● **EXERCISE GOAL**
A verbatim restatement of the data, free of pictures, is what you should output.

● **DATA SHOWN**
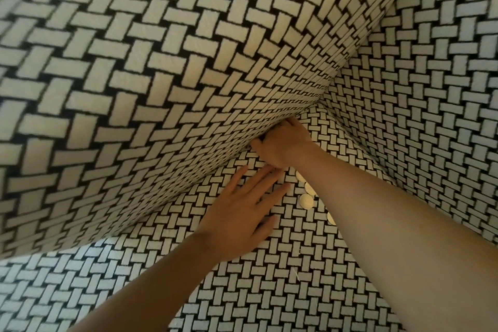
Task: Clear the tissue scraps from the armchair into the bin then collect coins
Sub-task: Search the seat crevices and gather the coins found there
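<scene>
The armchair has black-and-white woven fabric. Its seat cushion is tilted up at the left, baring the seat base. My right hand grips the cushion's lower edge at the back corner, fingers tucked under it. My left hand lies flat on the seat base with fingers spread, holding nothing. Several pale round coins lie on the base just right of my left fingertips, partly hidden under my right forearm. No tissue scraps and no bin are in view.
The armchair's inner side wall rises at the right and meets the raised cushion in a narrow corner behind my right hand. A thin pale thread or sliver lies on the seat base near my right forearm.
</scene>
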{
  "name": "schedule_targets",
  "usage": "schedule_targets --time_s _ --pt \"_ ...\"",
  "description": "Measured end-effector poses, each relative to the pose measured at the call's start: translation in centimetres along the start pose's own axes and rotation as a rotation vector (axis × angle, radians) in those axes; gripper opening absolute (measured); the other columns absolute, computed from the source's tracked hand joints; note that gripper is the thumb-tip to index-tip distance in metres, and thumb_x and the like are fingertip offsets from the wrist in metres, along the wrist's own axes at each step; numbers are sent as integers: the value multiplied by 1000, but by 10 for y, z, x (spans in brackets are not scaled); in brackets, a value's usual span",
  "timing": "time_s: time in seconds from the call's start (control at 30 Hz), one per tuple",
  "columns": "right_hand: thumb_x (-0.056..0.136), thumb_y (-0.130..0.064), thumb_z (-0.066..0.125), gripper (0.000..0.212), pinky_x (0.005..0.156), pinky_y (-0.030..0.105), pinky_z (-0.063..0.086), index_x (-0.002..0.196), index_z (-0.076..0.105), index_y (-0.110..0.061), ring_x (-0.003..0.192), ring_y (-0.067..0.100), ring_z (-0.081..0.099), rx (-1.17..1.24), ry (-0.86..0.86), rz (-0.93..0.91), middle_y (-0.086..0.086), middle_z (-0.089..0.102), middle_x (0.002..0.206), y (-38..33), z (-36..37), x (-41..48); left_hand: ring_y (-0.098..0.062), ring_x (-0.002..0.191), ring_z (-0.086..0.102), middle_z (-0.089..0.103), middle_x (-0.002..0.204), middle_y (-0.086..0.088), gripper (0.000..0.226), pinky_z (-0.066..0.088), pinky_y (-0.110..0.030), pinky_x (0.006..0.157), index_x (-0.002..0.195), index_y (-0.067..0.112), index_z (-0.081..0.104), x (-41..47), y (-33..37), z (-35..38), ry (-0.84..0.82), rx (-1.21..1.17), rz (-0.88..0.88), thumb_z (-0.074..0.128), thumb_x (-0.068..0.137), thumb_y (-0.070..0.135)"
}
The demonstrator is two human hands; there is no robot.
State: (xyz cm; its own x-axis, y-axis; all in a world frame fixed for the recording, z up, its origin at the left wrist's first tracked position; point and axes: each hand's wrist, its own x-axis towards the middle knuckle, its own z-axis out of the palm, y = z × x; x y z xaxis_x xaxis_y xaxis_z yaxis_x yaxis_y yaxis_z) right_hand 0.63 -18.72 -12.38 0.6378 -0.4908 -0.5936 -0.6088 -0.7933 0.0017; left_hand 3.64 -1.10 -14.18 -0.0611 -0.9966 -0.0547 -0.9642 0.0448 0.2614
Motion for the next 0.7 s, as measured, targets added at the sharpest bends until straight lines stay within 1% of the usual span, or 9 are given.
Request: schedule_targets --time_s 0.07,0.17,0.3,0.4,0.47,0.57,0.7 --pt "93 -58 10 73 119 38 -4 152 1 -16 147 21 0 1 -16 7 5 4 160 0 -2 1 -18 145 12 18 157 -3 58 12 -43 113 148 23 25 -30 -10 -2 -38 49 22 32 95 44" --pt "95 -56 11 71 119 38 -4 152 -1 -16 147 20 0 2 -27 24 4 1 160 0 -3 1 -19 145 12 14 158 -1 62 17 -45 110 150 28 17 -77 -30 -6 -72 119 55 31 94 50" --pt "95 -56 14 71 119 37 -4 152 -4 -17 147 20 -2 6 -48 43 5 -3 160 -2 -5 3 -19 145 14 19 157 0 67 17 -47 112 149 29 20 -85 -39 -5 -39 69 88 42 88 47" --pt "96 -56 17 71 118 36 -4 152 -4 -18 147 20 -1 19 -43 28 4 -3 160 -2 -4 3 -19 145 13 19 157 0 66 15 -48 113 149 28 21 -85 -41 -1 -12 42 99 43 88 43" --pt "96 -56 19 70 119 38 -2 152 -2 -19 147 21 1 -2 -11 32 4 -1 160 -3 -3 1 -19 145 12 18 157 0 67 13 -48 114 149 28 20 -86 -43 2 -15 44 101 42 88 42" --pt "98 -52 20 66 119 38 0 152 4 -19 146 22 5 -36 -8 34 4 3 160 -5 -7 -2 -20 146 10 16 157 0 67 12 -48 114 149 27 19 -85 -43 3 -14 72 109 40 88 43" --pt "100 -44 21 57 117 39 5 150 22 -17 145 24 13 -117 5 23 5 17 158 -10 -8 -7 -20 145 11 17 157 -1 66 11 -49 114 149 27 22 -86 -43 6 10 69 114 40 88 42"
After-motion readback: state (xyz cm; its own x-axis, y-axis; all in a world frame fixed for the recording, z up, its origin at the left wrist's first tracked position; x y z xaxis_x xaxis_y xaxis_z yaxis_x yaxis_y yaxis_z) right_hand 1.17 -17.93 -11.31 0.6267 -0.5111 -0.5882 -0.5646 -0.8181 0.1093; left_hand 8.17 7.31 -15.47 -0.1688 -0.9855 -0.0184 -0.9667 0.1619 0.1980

● **ANSWER TO THIS TASK**
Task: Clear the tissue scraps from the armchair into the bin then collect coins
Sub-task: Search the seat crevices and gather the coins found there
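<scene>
The armchair has black-and-white woven fabric. Its seat cushion is tilted up at the left, baring the seat base. My right hand grips the cushion's lower edge at the back corner, fingers tucked under it. My left hand lies flat on the seat base with fingers spread, holding nothing. Several pale round coins lie on the base just right of my left fingertips, partly hidden under my right forearm. No tissue scraps and no bin are in view.
The armchair's inner side wall rises at the right and meets the raised cushion in a narrow corner behind my right hand. A thin pale thread or sliver lies on the seat base near my right forearm.
</scene>
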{
  "name": "schedule_targets",
  "usage": "schedule_targets --time_s _ --pt \"_ ...\"",
  "description": "Measured end-effector poses, each relative to the pose measured at the call's start: translation in centimetres along the start pose's own axes and rotation as a rotation vector (axis × angle, radians) in those axes; gripper opening absolute (measured); the other columns absolute, computed from the source's tracked hand joints; note that gripper is the thumb-tip to index-tip distance in metres, and thumb_x and the like are fingertip offsets from the wrist in metres, along the wrist's own axes at each step; numbers are sent as integers: the value multiplied by 1000, but by 10 for y, z, x (spans in brackets are not scaled); in brackets, a value's usual span",
  "timing": "time_s: time in seconds from the call's start (control at 30 Hz), one per tuple",
  "columns": "right_hand: thumb_x (-0.056..0.136), thumb_y (-0.130..0.064), thumb_z (-0.066..0.125), gripper (0.000..0.212), pinky_x (0.005..0.156), pinky_y (-0.030..0.105), pinky_z (-0.063..0.086), index_x (-0.002..0.196), index_z (-0.076..0.105), index_y (-0.110..0.061), ring_x (-0.003..0.192), ring_y (-0.067..0.100), ring_z (-0.081..0.099), rx (-1.17..1.24), ry (-0.86..0.86), rz (-0.93..0.91), middle_y (-0.086..0.086), middle_z (-0.089..0.102), middle_x (0.002..0.206), y (-38..33), z (-36..37), x (-41..48); left_hand: ring_y (-0.098..0.062), ring_x (-0.002..0.191), ring_z (-0.086..0.102), middle_z (-0.089..0.103), middle_x (-0.002..0.204), middle_y (-0.086..0.088), gripper (0.000..0.226), pinky_z (-0.066..0.088), pinky_y (-0.110..0.030), pinky_x (0.006..0.157), index_x (-0.002..0.195), index_y (-0.067..0.112), index_z (-0.081..0.104), x (-41..47), y (-33..37), z (-35..38), ry (-0.84..0.82), rx (-1.21..1.17), rz (-0.88..0.88), thumb_z (-0.074..0.128), thumb_x (-0.068..0.137), thumb_y (-0.070..0.135)"
}
The demonstrator is two human hands; there is no robot.
State: (xyz cm; its own x-axis, y-axis; all in a world frame fixed for the recording, z up, its origin at the left wrist's first tracked position; point and axes: each hand's wrist, its own x-axis towards the middle knuckle, its own z-axis out of the palm, y = z × x; x y z xaxis_x xaxis_y xaxis_z yaxis_x yaxis_y yaxis_z) right_hand 0.63 -18.72 -12.38 0.6378 -0.4908 -0.5936 -0.6088 -0.7933 0.0017; left_hand 3.64 -1.10 -14.18 -0.0611 -0.9966 -0.0547 -0.9642 0.0448 0.2614
Motion for the next 0.7 s, as measured, targets added at the sharpest bends until straight lines stay within 1% of the usual span, or 9 are given.
Request: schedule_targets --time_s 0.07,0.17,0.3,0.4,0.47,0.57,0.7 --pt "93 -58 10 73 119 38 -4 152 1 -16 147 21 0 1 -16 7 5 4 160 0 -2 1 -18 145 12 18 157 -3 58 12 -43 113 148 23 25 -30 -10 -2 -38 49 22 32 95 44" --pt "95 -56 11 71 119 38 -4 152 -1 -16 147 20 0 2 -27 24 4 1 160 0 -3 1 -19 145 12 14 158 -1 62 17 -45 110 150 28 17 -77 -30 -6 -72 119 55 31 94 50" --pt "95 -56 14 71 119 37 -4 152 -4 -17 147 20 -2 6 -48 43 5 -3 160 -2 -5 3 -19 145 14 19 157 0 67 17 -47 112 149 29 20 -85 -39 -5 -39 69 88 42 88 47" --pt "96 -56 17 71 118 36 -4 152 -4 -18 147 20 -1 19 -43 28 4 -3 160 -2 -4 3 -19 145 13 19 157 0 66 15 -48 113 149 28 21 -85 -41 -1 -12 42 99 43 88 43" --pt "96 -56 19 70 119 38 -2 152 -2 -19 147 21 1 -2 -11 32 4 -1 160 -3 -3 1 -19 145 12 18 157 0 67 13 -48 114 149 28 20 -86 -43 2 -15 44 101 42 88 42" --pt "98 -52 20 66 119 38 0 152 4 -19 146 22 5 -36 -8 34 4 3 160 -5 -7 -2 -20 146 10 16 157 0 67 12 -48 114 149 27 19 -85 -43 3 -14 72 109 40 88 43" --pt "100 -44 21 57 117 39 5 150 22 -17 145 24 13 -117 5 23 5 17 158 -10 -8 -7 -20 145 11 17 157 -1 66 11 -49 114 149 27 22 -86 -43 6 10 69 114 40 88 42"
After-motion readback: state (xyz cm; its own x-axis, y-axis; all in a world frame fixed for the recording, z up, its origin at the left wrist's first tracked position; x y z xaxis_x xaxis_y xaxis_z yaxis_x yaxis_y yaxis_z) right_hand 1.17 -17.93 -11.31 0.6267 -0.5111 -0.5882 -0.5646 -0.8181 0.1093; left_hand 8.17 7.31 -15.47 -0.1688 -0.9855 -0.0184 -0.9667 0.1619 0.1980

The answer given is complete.